## Aim of the task
Your output must be the lines below from the line containing "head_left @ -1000" to the line containing "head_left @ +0", both lines included, reproduced exactly and without pictures.

## Information supplied
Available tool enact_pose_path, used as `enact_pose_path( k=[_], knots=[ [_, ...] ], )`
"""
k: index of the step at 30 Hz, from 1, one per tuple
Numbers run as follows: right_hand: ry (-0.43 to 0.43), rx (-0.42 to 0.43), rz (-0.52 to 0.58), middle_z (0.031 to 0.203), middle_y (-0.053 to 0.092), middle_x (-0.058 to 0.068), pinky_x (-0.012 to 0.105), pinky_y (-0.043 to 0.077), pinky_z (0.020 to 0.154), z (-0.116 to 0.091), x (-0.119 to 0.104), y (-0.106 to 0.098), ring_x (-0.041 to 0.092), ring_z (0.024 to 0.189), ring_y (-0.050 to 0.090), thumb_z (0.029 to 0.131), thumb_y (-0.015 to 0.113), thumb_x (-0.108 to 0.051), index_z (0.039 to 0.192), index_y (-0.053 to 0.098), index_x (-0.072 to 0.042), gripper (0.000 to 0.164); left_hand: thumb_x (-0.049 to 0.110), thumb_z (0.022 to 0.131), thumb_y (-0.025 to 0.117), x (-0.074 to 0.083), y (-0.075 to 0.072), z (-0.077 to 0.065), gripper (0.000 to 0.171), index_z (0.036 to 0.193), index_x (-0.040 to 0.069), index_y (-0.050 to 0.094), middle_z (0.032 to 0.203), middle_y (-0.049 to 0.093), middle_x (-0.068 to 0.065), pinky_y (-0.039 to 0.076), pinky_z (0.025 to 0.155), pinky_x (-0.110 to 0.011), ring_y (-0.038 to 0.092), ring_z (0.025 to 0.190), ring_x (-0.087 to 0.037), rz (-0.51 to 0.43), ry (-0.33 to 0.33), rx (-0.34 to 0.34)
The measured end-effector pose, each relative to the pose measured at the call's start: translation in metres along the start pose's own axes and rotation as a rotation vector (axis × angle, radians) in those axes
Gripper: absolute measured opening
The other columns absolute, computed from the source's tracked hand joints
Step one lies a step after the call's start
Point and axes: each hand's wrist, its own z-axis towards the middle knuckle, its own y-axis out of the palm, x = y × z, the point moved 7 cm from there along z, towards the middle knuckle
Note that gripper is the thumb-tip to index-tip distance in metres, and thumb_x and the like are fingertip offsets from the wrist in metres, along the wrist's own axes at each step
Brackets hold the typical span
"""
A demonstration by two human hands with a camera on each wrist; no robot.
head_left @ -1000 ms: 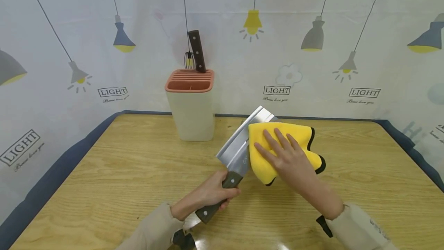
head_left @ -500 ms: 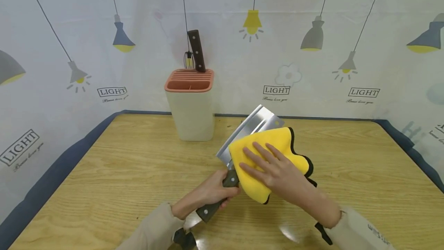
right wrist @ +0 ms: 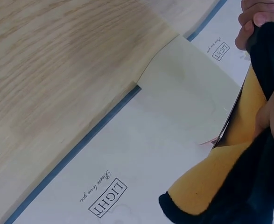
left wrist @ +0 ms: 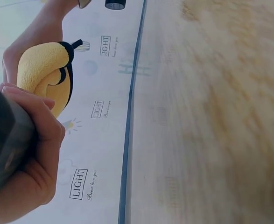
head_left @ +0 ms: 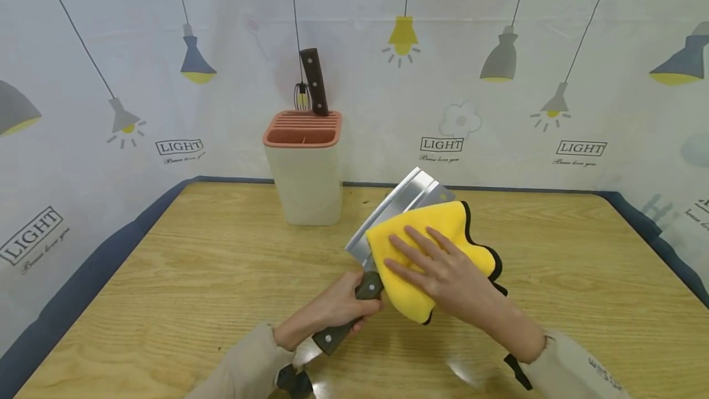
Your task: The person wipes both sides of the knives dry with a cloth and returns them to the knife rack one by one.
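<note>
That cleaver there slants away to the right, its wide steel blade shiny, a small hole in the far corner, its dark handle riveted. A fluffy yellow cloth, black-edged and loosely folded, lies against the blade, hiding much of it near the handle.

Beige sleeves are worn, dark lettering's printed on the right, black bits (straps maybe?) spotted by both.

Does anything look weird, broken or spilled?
I see nothing spilled or broken. The only slightly crooked thing is the dark knife handle sticking up from the holder: it leans left in the head view. The yellow cloth covers part of the cleaver, so I can't check all of it.
</note>
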Motion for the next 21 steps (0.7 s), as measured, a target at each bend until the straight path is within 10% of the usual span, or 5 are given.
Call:
enact_pose_path(
  k=[21],
  knots=[
    [0.279,-0.019,-0.004,0.126,0.049,0.016,0.049,0.041,0.088,-0.019,0.052,0.005,0.037,0.115,0.044,0.057,0.072,0.014,0.119,0.057,-0.011,0.069,0.004,0.082,0.057,-0.001,-0.003,-0.003,0.013,0.071,0.001,0.050,0.043,0.043,-0.001,0.036,0.033,-0.021,0.041,0.032,-0.006,0.047,-0.025,0.034]
  ],
)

## Task output
head_left @ -1000 ms: 
head_left @ -500 ms: 
right wrist @ +0 ms: 
left wrist @ +0 ms: 
head_left @ +0 ms: 

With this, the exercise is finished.